2013 Detroit mayoral general election results
| Party |  | Candidate | Votes | % |
|---|---|---|---|---|
|  | Nonpartisan | Mike Duggan | 74,248 | 54.94% |
|  | Nonpartisan | Benny Napoleon | 60,440 | 44.72% |
|  | Write-in |  | 455 | 0.34% |
| Total votes |  |  | 135,143 | 100.00% |

==Aftermath==
Barrow joined with the group Citizens United Against Corrupt Government (CUACG) to challenge the results of the election.

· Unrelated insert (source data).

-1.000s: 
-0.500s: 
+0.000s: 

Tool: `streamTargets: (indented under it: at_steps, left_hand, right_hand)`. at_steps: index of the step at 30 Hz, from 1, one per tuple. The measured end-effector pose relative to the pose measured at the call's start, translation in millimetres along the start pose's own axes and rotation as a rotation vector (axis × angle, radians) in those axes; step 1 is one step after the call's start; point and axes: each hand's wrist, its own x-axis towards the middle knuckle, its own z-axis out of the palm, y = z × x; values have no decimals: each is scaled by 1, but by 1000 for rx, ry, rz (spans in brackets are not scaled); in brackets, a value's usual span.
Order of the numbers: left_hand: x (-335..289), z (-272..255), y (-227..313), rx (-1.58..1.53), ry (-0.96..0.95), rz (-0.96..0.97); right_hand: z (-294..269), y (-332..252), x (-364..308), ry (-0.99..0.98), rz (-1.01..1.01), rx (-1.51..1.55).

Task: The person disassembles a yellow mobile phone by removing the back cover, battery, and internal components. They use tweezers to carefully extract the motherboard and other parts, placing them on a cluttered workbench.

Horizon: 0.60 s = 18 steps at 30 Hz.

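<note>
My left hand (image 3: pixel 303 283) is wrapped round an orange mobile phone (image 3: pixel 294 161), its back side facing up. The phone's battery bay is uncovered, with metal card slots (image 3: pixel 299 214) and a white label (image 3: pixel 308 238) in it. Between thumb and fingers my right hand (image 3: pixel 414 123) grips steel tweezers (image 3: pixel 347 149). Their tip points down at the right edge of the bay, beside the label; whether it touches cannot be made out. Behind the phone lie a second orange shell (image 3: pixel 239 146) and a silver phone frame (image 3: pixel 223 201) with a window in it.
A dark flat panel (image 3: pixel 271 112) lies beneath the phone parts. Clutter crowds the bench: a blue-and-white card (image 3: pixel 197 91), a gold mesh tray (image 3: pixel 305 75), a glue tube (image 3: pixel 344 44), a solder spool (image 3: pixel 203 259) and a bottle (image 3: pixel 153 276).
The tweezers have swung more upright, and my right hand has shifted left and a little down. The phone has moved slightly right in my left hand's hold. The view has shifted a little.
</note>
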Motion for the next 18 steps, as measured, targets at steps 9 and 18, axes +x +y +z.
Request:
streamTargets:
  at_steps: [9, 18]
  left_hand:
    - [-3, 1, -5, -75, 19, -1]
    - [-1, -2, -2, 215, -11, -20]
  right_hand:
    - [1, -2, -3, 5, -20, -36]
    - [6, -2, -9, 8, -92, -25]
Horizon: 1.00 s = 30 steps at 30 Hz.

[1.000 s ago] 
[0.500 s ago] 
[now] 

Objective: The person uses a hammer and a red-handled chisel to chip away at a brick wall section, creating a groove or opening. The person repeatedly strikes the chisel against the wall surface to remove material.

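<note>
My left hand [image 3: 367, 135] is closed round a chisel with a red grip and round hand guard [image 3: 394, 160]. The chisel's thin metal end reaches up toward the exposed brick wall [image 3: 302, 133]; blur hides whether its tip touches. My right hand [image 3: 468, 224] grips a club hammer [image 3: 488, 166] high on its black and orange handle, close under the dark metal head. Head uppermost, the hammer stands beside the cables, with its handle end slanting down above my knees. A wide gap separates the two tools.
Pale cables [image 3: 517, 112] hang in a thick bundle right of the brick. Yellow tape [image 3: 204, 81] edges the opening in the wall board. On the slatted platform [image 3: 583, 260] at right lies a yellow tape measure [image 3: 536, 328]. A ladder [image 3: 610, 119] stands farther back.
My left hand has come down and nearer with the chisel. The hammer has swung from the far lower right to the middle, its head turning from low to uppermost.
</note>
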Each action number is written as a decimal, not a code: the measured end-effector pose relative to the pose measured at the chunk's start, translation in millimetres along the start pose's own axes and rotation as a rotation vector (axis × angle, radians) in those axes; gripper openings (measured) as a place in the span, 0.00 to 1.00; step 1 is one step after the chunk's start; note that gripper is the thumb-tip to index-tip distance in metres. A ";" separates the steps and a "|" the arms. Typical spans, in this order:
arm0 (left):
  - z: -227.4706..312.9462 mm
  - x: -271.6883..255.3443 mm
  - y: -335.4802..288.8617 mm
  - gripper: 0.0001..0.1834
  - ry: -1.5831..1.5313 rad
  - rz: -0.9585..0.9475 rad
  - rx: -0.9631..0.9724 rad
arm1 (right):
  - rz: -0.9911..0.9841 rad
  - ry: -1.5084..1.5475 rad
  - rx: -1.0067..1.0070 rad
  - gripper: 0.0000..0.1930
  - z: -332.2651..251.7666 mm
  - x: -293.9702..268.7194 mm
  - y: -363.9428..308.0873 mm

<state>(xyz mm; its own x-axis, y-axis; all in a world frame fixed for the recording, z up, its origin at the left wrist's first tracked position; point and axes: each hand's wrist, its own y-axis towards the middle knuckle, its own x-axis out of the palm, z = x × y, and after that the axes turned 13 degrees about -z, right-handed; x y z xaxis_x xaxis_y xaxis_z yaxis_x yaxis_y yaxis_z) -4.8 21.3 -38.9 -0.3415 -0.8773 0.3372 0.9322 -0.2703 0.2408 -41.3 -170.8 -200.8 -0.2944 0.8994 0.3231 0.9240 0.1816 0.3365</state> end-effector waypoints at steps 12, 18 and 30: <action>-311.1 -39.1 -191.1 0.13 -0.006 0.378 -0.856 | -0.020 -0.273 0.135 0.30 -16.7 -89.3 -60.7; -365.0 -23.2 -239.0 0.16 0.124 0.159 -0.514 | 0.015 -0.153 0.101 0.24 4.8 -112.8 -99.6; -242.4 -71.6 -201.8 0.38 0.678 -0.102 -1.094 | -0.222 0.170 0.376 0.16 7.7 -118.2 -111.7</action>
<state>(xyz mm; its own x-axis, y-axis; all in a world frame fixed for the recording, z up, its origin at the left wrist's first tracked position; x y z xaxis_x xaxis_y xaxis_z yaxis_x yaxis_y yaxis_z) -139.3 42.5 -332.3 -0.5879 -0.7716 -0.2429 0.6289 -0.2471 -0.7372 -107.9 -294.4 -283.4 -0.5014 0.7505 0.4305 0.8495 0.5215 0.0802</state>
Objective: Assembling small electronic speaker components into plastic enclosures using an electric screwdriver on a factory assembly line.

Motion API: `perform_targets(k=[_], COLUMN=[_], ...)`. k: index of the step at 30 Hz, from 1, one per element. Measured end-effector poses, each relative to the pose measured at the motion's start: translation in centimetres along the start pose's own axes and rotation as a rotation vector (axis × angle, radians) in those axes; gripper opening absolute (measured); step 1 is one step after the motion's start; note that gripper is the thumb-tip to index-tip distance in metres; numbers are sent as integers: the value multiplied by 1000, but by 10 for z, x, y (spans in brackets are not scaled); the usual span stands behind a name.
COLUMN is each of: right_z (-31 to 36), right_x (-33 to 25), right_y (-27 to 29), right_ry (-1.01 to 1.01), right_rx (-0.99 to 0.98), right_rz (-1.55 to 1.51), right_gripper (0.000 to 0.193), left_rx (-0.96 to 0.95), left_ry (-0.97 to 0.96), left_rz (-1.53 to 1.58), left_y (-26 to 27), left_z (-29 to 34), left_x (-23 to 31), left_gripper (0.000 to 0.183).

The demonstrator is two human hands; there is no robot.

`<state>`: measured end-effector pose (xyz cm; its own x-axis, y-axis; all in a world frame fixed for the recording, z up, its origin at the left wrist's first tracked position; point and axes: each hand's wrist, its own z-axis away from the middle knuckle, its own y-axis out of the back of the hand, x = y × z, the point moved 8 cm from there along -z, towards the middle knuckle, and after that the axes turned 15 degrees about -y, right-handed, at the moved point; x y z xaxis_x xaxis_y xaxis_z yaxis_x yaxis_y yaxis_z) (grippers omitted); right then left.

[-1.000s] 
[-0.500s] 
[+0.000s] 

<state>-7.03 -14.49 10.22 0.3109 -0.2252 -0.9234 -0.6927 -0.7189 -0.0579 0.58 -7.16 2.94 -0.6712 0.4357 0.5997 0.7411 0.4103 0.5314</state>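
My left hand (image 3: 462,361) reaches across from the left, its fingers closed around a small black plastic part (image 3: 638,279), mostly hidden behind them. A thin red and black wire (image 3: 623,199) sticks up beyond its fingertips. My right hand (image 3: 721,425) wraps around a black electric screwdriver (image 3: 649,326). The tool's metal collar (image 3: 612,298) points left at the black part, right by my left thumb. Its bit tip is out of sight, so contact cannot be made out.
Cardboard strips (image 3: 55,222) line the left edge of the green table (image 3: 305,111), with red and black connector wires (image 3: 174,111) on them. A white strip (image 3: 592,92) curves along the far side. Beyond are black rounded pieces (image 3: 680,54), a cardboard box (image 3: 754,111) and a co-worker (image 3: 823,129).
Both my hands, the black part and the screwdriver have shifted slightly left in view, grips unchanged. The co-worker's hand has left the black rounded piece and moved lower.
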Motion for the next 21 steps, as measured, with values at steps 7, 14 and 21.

Barrow appealed the ruling that allowed Duggan to pursue a write-in campaign and sought a recount of the primary election results. Prior to the election, CUACG sought to halt the mailing of absentee ballots, arguing that the city Election Commission did not comply with procedural requirements before approving the ballots. Barrow and CUACG appealed, contesting the validity of the election results. In 2014, the Michigan Court of Appeals rejected the claims.